Prerequisites
- kind v0.16.0
- kubectl v1.25.2
- helm v3.10.0
cd iac/local
kind create cluster --config cluster_config.yaml
Since version 0.13.0, MetalLB is configured via CRs and the original way of configuring it via a ConfigMap based configuration is not working anymore.
kubectl apply -f https://raw.githubusercontent.com/metallb/metallb/v0.13.5/config/manifests/metallb-native.yaml
kubectl get pods -n metallb-system --watch
To complete layer2 configuration, we need to provide metallb a range of IP addresses it controls. We want this range to be on the docker kind network.
docker network inspect -f '{{.IPAM.Config}}' kind
The output will contain a cidr such as 172.19.0.0/16. We want our loadbalancer IP range to come from this subclass. We can configure metallb, for instance, to use 172.19.255.200 to 172.19.255.250 by creating the IPAddressPool and the related L2Advertisement.
Update metallb.yaml
file with proper IP range and apply it.
kubectl apply -f metallb.yaml
helm repo add bitnami https://charts.bitnami.com/bitnami
helm repo update
helm install mongodb bitnami/mongodb --values mongodb/values.yaml
It is also required to create a database and a user.
use thalassa
db.createUser(
{
user: "thalassa",
pwd: "thalassa",
roles: [
"readWrite",
],
},
)
AIRFLOW_VERSION=2.4.1
PYTHON_VERSION="$(python --version | cut -d " " -f 2 | cut -d "." -f 1-2)"

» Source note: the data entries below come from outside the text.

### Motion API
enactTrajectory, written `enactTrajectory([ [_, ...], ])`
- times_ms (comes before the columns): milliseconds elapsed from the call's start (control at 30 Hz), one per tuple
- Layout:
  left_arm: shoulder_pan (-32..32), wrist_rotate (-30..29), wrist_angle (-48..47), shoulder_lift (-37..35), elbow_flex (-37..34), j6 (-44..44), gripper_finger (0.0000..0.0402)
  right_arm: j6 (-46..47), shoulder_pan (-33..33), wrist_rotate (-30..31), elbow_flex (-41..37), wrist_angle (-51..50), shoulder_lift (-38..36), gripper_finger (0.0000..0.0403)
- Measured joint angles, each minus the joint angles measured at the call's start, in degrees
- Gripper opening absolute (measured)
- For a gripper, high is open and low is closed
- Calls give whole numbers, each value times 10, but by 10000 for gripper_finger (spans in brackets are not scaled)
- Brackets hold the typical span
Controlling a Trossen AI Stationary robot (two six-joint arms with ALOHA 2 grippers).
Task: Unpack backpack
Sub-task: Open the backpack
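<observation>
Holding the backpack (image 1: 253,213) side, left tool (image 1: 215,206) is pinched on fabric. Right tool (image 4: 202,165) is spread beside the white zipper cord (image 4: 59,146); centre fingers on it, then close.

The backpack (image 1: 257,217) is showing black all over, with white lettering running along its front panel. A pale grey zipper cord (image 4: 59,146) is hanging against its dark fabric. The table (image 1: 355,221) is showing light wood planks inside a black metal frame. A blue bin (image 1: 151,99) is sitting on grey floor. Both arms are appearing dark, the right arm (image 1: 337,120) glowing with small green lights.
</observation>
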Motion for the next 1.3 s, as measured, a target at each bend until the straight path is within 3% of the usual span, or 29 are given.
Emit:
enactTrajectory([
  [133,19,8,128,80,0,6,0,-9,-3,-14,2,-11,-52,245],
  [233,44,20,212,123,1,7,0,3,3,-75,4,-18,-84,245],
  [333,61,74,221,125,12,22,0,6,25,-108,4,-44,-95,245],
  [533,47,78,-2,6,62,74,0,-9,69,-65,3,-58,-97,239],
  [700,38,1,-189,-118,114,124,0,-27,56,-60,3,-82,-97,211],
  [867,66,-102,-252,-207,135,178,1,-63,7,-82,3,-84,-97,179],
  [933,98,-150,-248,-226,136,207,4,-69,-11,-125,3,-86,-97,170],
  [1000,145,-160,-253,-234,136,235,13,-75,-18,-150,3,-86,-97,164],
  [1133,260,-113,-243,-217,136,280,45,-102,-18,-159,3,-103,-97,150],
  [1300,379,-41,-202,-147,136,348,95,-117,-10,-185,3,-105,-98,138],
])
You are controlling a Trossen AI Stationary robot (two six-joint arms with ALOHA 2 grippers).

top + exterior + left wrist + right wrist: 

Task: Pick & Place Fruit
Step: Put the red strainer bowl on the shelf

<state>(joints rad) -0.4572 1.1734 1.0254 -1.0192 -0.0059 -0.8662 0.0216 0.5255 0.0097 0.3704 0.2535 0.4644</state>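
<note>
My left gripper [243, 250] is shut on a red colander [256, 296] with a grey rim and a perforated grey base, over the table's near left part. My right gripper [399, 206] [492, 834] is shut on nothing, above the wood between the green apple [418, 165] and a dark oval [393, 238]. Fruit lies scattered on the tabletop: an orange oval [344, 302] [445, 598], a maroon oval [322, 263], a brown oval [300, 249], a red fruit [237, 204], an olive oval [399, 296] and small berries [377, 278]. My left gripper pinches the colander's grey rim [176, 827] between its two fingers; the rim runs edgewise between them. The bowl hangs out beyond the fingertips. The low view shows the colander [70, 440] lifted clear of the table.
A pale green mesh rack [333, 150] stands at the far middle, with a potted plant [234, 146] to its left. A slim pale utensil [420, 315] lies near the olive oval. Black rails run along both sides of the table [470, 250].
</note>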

CONSTRAINT_URL="https://raw.githubusercontent.com/apache/airflow/constraints-${AIRFLOW_VERSION}/constraints-no-providers-${PYTHON_VERSION}.txt"
pip install "apache-airflow==${AIRFLOW_VERSION}" --constraint "${CONSTRAINT_URL}"
cd src/etl
docker build -f Dockerfile.airflow --tag thalassa/airflow:0.0.1 .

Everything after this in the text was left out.